Os casos mais comuns têm sido de prefeitos ou prefeitas que usam publicidade institucional pela distribuição de programas de renda, cestas básicas, gás de cozinha e máscaras de proteção, por exemplo, como propaganda em benefício próprio. 

Entre os critérios que definem os limites da propaganda eleitoral antecipada, a Lei das Eleições ressalta a proibição de “pedido explícito de votos”. Destaca também que “o uso de elementos classicamente reconhecidos como caracterizadores de propaganda, desacompanhado de pedido explícito e direto de votos, não enseja irregularidade per se”. 

No entanto, de acordo com a legislação eleitoral, “a opção pela exaltação de qualidades próprias para o exercício de mandato, assim como a divulgação de plataformas de campanha ou planos de governo acarreta, sobretudo, quando a forma de manifestação possua uma expressão econômica minimamente relevante”, ônus como a impossibilidade de usar os mesmos elementos durante o período oficial de campanha. Além disso, a Justiça Eleitoral ressalta que é necessário haver “respeito ao alcance das possibilidades do pré-candidato médio”. 
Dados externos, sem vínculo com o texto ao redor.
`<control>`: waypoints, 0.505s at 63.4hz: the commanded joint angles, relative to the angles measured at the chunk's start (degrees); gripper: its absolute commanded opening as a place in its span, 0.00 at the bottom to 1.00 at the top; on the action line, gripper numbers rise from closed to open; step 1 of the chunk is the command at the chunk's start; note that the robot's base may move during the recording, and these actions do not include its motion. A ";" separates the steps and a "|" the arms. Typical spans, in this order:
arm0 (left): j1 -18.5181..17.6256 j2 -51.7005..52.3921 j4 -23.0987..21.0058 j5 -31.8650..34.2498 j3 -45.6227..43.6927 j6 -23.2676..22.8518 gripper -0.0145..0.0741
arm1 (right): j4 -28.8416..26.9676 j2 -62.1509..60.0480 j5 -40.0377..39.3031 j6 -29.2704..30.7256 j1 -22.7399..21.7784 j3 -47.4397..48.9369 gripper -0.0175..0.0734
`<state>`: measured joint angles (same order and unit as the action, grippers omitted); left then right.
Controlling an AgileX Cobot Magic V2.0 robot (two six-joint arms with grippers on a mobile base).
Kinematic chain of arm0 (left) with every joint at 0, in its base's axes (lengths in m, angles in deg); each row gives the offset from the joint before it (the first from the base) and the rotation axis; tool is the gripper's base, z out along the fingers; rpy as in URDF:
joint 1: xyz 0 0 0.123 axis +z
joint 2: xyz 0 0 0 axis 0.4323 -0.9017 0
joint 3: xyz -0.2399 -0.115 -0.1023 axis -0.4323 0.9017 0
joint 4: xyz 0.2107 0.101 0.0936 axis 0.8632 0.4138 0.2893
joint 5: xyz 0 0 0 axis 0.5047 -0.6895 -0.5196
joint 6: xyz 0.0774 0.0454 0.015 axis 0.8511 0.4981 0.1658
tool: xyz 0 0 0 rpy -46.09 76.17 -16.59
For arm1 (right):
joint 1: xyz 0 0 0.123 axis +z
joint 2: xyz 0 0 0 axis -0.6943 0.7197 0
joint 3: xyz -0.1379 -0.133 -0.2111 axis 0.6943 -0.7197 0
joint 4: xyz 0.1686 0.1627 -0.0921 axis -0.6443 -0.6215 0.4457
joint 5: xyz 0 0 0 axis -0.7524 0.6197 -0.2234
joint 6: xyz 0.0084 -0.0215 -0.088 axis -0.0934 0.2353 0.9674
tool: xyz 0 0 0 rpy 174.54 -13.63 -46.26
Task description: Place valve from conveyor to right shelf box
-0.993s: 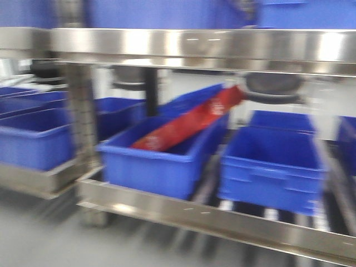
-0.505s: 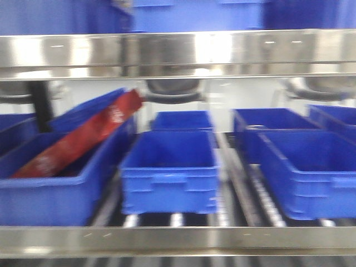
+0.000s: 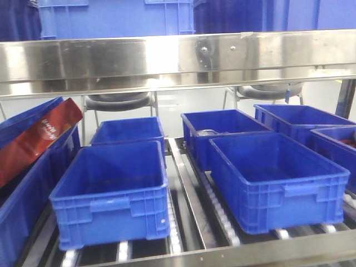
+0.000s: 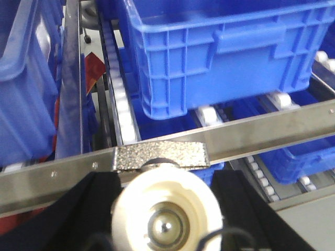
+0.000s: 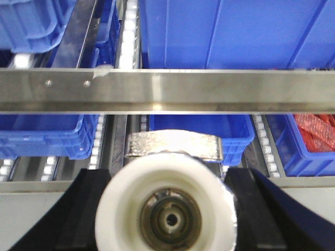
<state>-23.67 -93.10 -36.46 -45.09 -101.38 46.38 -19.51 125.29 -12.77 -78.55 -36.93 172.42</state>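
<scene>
Between the fingers of the left claw (image 4: 165, 212) sits a valve (image 4: 166, 206), seen end-on: white cap toward the camera, shiny metal ball at its centre, rough silver lever (image 4: 159, 156) lying across its top. The black fingers (image 4: 73, 225) press on both sides of the cap, so the claw is pinching the valve. Just beyond the claw a steel shelf rail (image 4: 272, 130) slants across; past it a blue box (image 4: 220, 47) rests on white rollers (image 4: 123, 112). The right claw (image 5: 167, 212) is the same: a second valve (image 5: 167, 183) clamped between its black fingers (image 5: 68, 219), white cap end-on with a dark metal bore, small lever (image 5: 175, 144) on top. Ahead of this claw a steel rail (image 5: 183, 89) runs level — behind it a blue box wall (image 5: 235, 26), under it a lower blue box (image 5: 201, 125), and off to the claw's right red packets (image 5: 314, 125) in another box. Front view: open blue bins (image 3: 111, 189) in rows on a roller shelf, and a red pouch (image 3: 33, 139) leaning in the leftmost one.
</scene>
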 commanded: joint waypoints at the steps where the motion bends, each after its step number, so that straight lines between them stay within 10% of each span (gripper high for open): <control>1: 0.11 0.52 -0.30 2.53 -0.72 -0.19 0.04 | 0.17 -0.75 -3.51 0.28 -0.01 0.93 0.01; 32: 0.11 0.52 -0.30 2.53 -0.72 -0.19 0.04 | 0.17 -0.75 -3.51 0.28 -0.01 0.93 0.01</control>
<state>-23.67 -93.10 -36.46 -45.09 -101.38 46.38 -19.51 125.29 -12.77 -78.55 -36.93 172.42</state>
O que diz a Lei das Eleições sobre shows

Nos três meses que antecederem as eleições, na realização de inaugurações é vedada a contratação de shows  artísticos pagos com recursos públicos. 

É proibida a realização de showmício e de evento assemelhado para promoção de candidatos, bem como a  apresentação, remunerada ou não, de artistas com a finalidade de animar comício e reunião eleitoral.